OBITUARY: Jonathan D. Kramer, 62

OBITUARY: Jonathan D. Kramer, 62

Composer, Columbia Prof, AMC Board Member died of leukemia in New York City.

Written By

NewMusicBox Staff

Jonathan D. Kramer
Jonathan D. Kramer


Listen to an excerpt from Kramer’s Musica Pro Musica (1987) as performed by the London Philharmonic/Harold Farberman, conductor

June 3, 2004—Composer, professor of composition and theory at Columbia University, and American Music Center board member Jonathan D. Kramer died of acute leukemia in New York City early Thursday morning. He was 61 years old.

Kramer was born on December 7, 1942, in Hartford, Connecticut. He held a bachelor’s degree from Harvard University and earned his doctorate in composition from the University of California at Berkeley in 1969. His composition teachers included Karlheinz Stockhausen, Roger Sessions, Leon Kirchner, Seymour Shifrin, Andrew Imbrie, Richard Felciano, Jean-Claude Eloy, Billy Jim Layton, Edwin Dugger, and Arnold Franchetti. He studied theory with David Lewin, criticism with Joseph Kerman, and computer music with John Chowning.

Prior to joining the faculty at Columbia University he had previously been assistant professor at the Oberlin Conservatory, director of undergraduate composition at Yale University, and director of electronic music at the University of Cincinnati.

His catalogue of compositions includes pieces scored for orchestra, chamber ensemble, clarinet, piano, harpsichord, and percussion, as well as works for theater and multi-media. Some of his earlier conceptual compositions feature such provocative titles as Ten Toy Pianos, Six Clarinets, and One Famous Composer, You, Too, Can be a Composer and For Broken Piano, Truck, Shaving Cream, Fruit Salas, Toilet, Wife, San Francisco and Color TV. Five compositions, ranging from the Damstadt-influenced Music for Piano, Number 3 (1968), to the proto-post-minimalist Renascence for clarinet and tape (1974) which limits pitch content to only 6 notes but achieves development through increasing sonic density, to the lush Musica Pro Musica for orchestra (1987), are collected on a CD devoted to Kramer’s music released on Leonarda. Other works are recorded on the Advance, Orion, Opus One, and Grenadilla labels and several are published by G. Schirmer and MMB.

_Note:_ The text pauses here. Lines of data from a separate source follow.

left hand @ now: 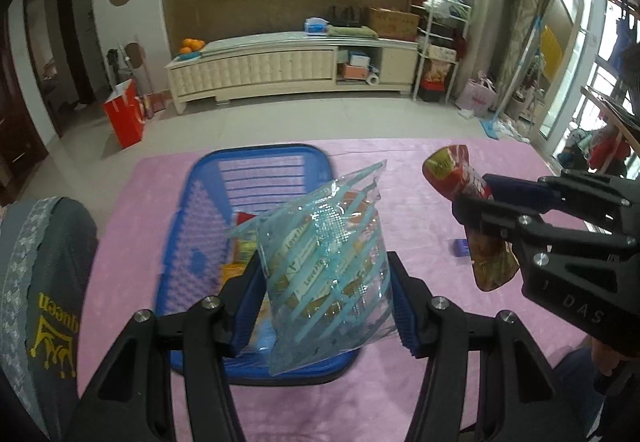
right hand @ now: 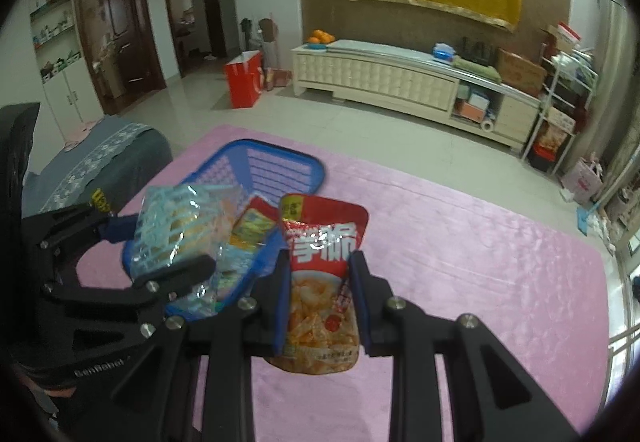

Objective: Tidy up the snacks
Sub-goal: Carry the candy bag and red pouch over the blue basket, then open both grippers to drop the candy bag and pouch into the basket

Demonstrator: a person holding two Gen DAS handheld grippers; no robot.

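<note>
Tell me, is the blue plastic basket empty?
No, the blue plastic basket on the pink tablecloth already holds some yellow and red snack packets.

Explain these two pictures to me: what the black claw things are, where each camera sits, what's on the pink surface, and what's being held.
The black claws are two hand-held grippers, each worked by a person, not a robot. Each carries a camera looking along its jaws.

The left gripper, seen from its own camera, is closed on a clear plastic bag with pale blue stripes. The right gripper, in the other picture, is closed on a red printed snack pouch.

Both hang above a pink cloth-covered table. On it sits a blue plastic basket with a few snack packets inside.
</note>
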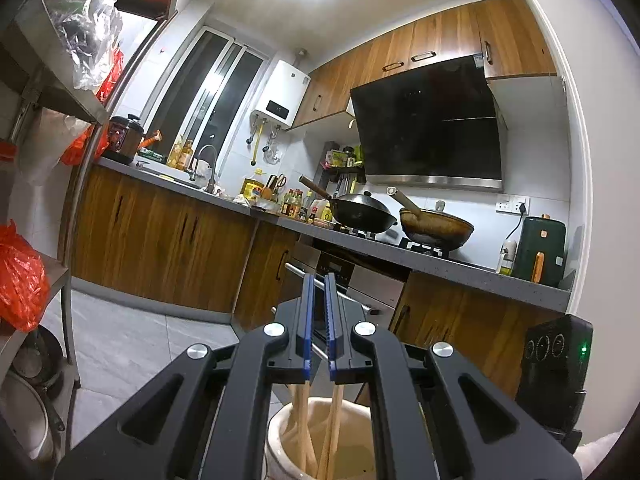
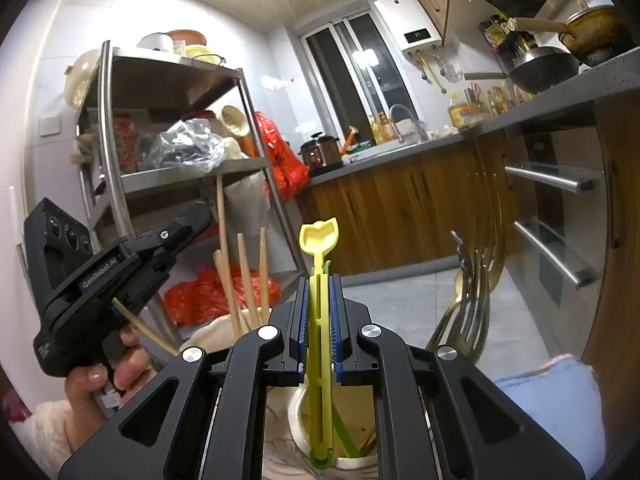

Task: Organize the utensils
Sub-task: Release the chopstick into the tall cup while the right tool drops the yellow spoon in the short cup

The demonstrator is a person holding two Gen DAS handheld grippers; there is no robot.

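Observation:
My left gripper (image 1: 319,280) is nearly shut, its blue pads (image 1: 308,320) a narrow gap apart, above a cream holder (image 1: 280,436) with wooden chopsticks (image 1: 300,412) standing in it. In the right wrist view the left gripper (image 2: 120,308) seems to pinch one wooden chopstick (image 2: 148,332). My right gripper (image 2: 320,280) is shut on a yellow-green plastic utensil (image 2: 319,240), upright, its lower end in a white cup (image 2: 298,412). More chopsticks (image 2: 244,276) stand in the cream holder (image 2: 208,332). Metal forks and spoons (image 2: 476,292) stand at right.
A steel shelf rack (image 2: 116,152) with bags and bowls stands at left. A counter (image 1: 440,264) holds two woks (image 1: 362,212), bottles and an appliance. Wooden cabinets (image 1: 160,240) and an oven (image 2: 560,220) are below. A blue cloth (image 2: 560,392) lies at right.

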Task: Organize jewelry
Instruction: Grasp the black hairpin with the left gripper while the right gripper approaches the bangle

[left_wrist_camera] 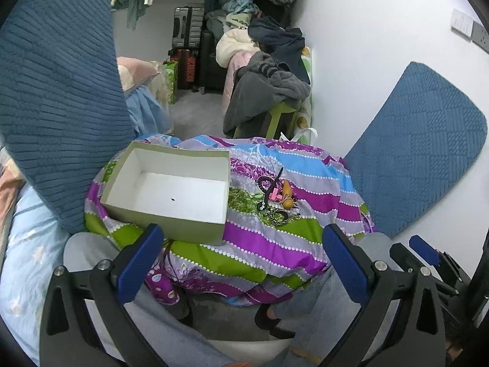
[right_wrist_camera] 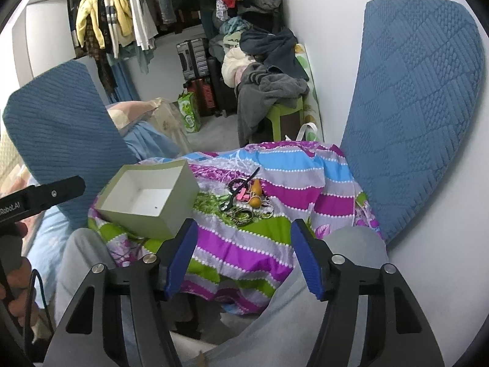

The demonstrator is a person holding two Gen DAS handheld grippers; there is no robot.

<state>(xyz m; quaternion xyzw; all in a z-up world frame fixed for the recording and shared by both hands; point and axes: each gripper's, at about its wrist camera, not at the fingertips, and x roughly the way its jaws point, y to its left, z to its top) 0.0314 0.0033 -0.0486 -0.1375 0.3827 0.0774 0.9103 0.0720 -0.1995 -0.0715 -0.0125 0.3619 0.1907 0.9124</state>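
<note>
- An open grey-green cardboard box (left_wrist_camera: 171, 189) with a white lining is sitting at the left of a striped purple, green and blue cloth (left_wrist_camera: 275, 244), holding only a tiny dark speck.
- A tangled heap of jewelry (left_wrist_camera: 276, 197), with black rings, pink pieces, beaded chains and an orange pear-shaped pendant, is lying just right of the box, touching neither claw.
- The left gripper (left_wrist_camera: 244, 263) is hanging wide open, gripping nothing.
- The right gripper (right_wrist_camera: 244, 257) is standing partly open, also empty-handed.

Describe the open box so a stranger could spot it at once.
Find the striped cloth in purple, green and blue. On its left side sits the box, beside the jewelry pile. It alone is rectangular: lidless, grey-green outside, white and nearly empty inside.
</note>
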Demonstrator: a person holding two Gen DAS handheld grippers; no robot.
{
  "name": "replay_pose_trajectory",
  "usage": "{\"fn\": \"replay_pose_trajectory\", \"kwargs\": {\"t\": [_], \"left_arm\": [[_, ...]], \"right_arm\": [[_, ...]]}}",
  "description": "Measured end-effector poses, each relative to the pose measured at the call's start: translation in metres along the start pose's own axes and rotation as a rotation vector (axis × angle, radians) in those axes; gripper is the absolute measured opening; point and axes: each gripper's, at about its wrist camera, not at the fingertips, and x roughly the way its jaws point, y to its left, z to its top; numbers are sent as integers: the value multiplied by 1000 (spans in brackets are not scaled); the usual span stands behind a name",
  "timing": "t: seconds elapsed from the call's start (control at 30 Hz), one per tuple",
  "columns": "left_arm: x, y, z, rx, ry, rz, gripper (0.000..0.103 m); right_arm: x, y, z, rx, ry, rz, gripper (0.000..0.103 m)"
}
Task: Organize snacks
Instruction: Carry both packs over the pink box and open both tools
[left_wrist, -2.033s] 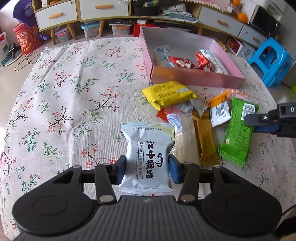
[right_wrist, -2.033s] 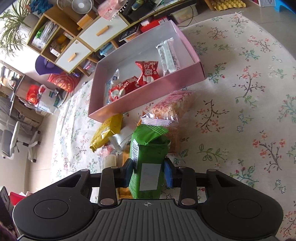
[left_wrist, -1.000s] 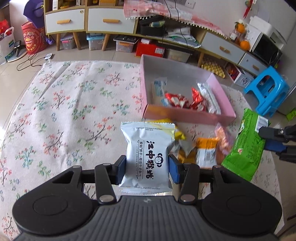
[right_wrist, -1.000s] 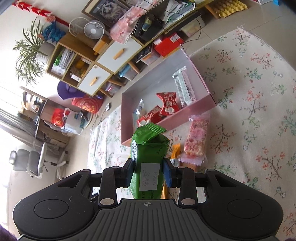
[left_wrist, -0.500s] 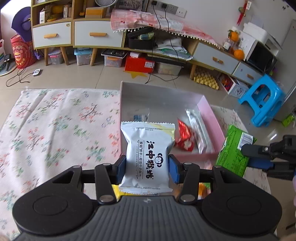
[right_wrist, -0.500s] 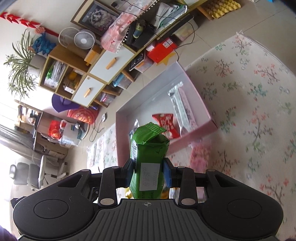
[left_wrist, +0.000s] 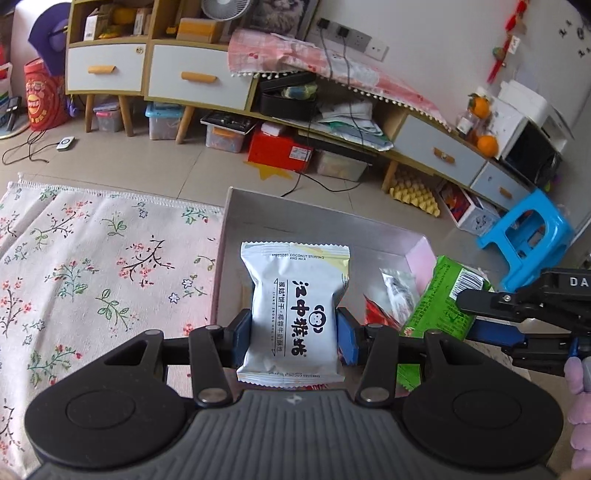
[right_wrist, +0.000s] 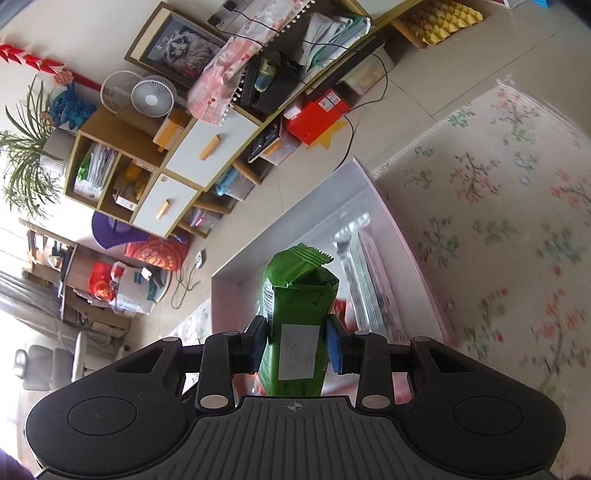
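Observation:
My left gripper (left_wrist: 294, 335) is shut on a silver-white biscuit packet (left_wrist: 295, 295) with black Chinese print, held upright over the pink box (left_wrist: 419, 254). The right gripper (right_wrist: 295, 349) is shut on a green snack packet (right_wrist: 297, 295) with a white date label, also above the pink box (right_wrist: 391, 225). In the left wrist view the green snack packet (left_wrist: 443, 299) and the right gripper (left_wrist: 491, 306) come in from the right, beside the box's right wall. Inside the box lie a clear silver wrapper (left_wrist: 397, 286) and a red packet (left_wrist: 378, 312); the rest of its floor is hidden.
The box sits on a floral tablecloth (left_wrist: 92, 266). Beyond the table edge is tiled floor, a low cabinet with white drawers (left_wrist: 155, 70), a red carton (left_wrist: 280, 149) and a blue plastic stool (left_wrist: 528, 236). A purple sleeve (left_wrist: 580, 406) shows at the far right.
Both grippers have carried their packets forward from the snack pile to above the pink box. The loose snacks on the cloth have dropped out of view. Both grips are unchanged.

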Motion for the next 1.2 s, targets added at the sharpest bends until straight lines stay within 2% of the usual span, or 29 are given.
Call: {"fn": "replay_pose_trajectory", "kwargs": {"t": [0.23,0.37,0.57,0.63,0.8,0.87,1.2], "left_arm": [[5,10,-3,-13,-1,24,48],[3,13,-2,-21,4,5,49],[2,8,-1,6,11,-13,62],[1,4,-2,34,16,-6,62],[1,4,-4,57,34,-3,63],[0,2,-4,59,40,-2,66],[-23,-9,-7,106,46,25,79]], "right_arm": [[33,4,12,-13,-4,-4,33],[45,9,16,-36,-10,-12,33],[52,14,20,-55,-28,-22,31],[53,14,21,-56,-30,-10,31],[51,17,21,-54,-31,5,37],[48,20,19,-68,-30,-15,46],[10,34,5,-161,-37,-98,68]]}}
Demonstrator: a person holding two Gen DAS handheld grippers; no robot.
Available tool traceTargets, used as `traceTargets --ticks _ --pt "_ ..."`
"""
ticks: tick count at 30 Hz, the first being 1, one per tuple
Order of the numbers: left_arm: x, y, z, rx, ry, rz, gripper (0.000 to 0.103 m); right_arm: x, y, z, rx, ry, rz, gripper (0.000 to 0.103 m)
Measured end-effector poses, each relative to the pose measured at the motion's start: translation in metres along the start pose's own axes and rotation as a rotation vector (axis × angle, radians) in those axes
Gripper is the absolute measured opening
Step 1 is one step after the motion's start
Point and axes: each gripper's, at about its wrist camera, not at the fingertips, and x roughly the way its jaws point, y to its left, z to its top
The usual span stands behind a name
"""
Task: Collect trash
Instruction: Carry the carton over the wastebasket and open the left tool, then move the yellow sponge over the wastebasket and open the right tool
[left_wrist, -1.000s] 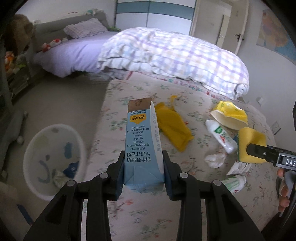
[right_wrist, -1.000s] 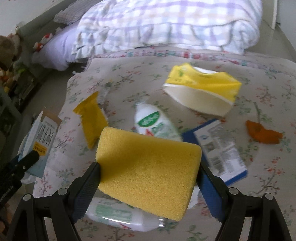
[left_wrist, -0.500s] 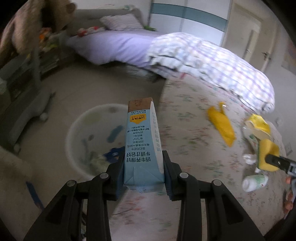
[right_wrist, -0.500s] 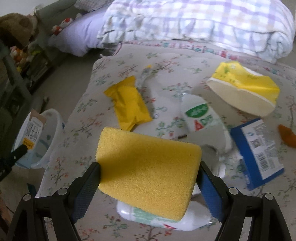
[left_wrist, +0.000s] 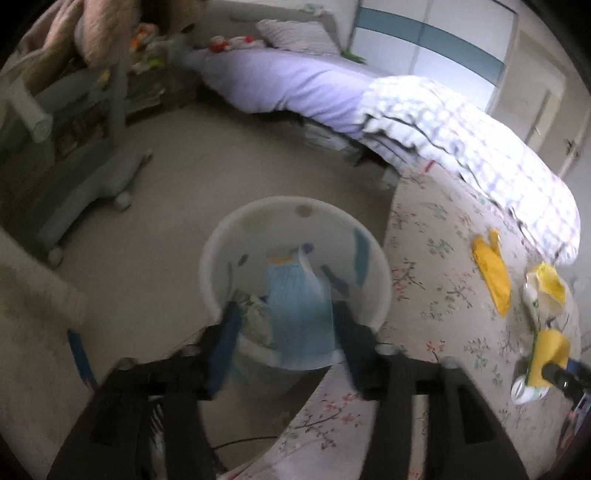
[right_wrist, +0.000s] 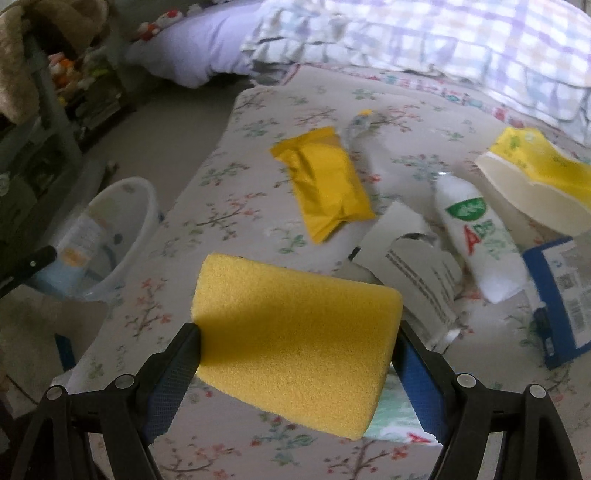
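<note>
My left gripper (left_wrist: 286, 321) is open over the white bin (left_wrist: 221, 258) on the floor. The blue milk carton (left_wrist: 299, 306) is loose between the spread fingers, blurred, over the bin; it also shows in the right wrist view (right_wrist: 79, 240) inside the bin (right_wrist: 140, 206). My right gripper (right_wrist: 295, 343) is shut on a yellow sponge (right_wrist: 295, 332) above the floral bedspread (right_wrist: 229, 206). A yellow packet (right_wrist: 325, 181), a white bottle (right_wrist: 476, 236), torn paper (right_wrist: 417, 266), a blue box (right_wrist: 565, 291) and a yellow-white tub (right_wrist: 535, 181) lie on the bed.
A plaid quilt (left_wrist: 461, 133) and a purple bed (left_wrist: 295, 81) lie behind. A grey chair base (left_wrist: 92, 184) stands on the floor left of the bin. Another bottle (right_wrist: 395, 424) lies under the sponge. Shelves with toys (right_wrist: 74, 81) stand at the left.
My left gripper swung left from the bed to above the bin and opened, letting go of the milk carton. My right gripper still holds the sponge and has shifted slightly.
</note>
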Motion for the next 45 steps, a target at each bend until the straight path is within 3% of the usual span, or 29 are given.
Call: traceTargets --ticks 1,3,9,18,27,31,36,41,45 --pt "-0.003 0.006 -0.001 -0.025 -0.005 0.006 0.078 0.0 0.005 0.001 -0.001 -0.004 0.005 0.085" --pt "-0.006 0.013 -0.003 -0.05 0.003 0.02 0.086 0.0 0.013 0.003 -0.007 -0.007 0.014 0.085" --pt "-0.014 0.026 -0.011 -0.011 0.038 0.162 0.094 0.021 0.061 0.012 -0.078 -0.002 0.037 0.085" --pt "-0.025 0.056 -0.016 -0.011 0.058 0.231 0.095 0.09 0.119 0.044 -0.075 0.035 0.098 0.086" --pt "-0.027 0.069 -0.009 -0.027 0.063 0.267 0.096 0.121 0.161 0.065 -0.085 0.02 0.144 0.086" --pt "-0.025 0.073 -0.009 -0.052 0.082 0.265 0.096 0.119 0.168 0.072 -0.096 -0.029 0.212 0.089" --pt "-0.025 0.071 -0.01 -0.067 0.09 0.242 0.096 0.107 0.161 0.075 -0.065 -0.06 0.258 0.102" --pt "-0.026 0.06 -0.013 -0.058 0.096 0.222 0.096 0.087 0.141 0.07 -0.075 -0.044 0.221 0.102" --pt "-0.027 0.044 -0.015 -0.025 0.092 0.2 0.096 0.055 0.116 0.067 -0.127 -0.042 0.137 0.102"
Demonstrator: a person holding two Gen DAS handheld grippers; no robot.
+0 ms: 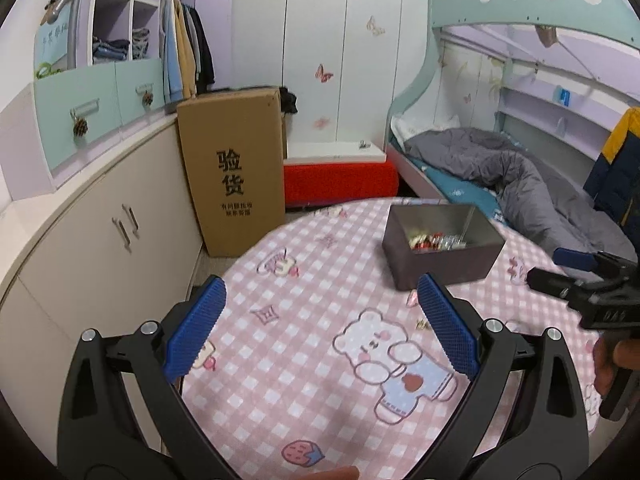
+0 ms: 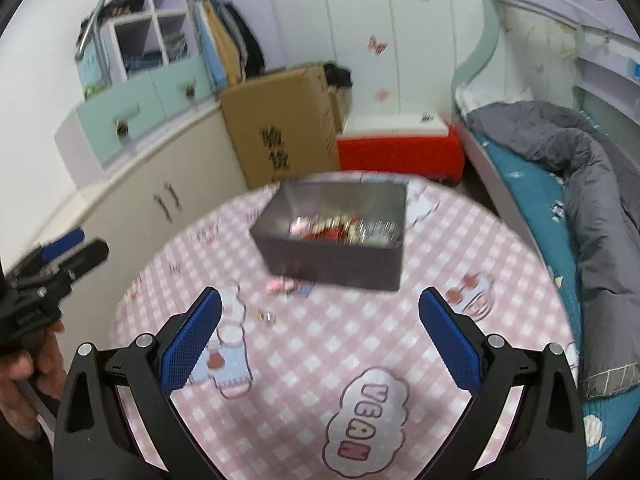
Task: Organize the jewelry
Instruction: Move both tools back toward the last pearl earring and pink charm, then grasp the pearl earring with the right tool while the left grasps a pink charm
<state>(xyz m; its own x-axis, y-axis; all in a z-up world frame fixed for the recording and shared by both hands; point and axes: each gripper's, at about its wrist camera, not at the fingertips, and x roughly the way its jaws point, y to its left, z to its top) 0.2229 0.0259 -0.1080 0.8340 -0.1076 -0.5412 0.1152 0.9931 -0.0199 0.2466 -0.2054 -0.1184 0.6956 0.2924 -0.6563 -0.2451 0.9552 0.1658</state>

Kramer had been recognized with a Barlow Endowment Commission, the Ohio Governor’s Award for Individual Artists, and received fellowships and grants from the National Endowment for the Arts, the National Endowment for the Humanities, and the New York Foundation for the Arts, among other organizations.

His music has been played by such ensembles as the London Philharmonic, Cincinnati Symphony, Seattle Symphony, American Composers Orchestra, Seoul Philharmonic, Cleveland Chamber Symphony, New York New Music Ensemble, Speculum Musicae, and Pittsburgh New Music Ensemble and by performers such as Richard Stoltzman, Andre-Michel Schub, Aleck Karis, Geoffrey Madge, Roger Smalley, Fred Sherry, James Preiss, Gerard Schwarz, Jesus Lopez-Cobos, Michael Gielen, Harold Farberman, Gerhard Samuel, and Theodore Antoniou, among others.

During his career, Kramer wrote program notes for the San Francisco Symphony Orchestra, Cincinnati Symphony, and Pittsburgh Symphony—some of which were collected into a book, Listen to the Music. He was the Cincinnati Symphony’s composer-in-residence and new music advisor from 1984 to 1992.

Kramer had published a number of books and articles and delivered papers and appeared as a guest lecturer internationally. In addition to his duties on the AMC board, he was vice president of the International Society for the Study of Time and had served on the Publications and Program Committees of the Society for Music Theory. He was on the editorial board of Perspectives of New Music and was regional co-editor for the United States of Contemporary Music Review. He wrote The Time of Music (Schirmer Books) and edited Time in Contemporary Musical Thought (Gordon and Breach).

Jonathan Kramer is survived by his wife, Deborah Bradley, former wife Norma Kramer, 34-year-old son Zachary, 31-year-old daughter Stephanie and 96-year-old father Maxwell Kramer. There will be a memorial service for Jonathan Kramer on Sunday, June 6, at 1:00 p.m. at the Plaza Jewish Community Chapel, 630 Amsterdam Ave. (at 91st St.), New York. Speakers at the service will include composer Martin Bresnick.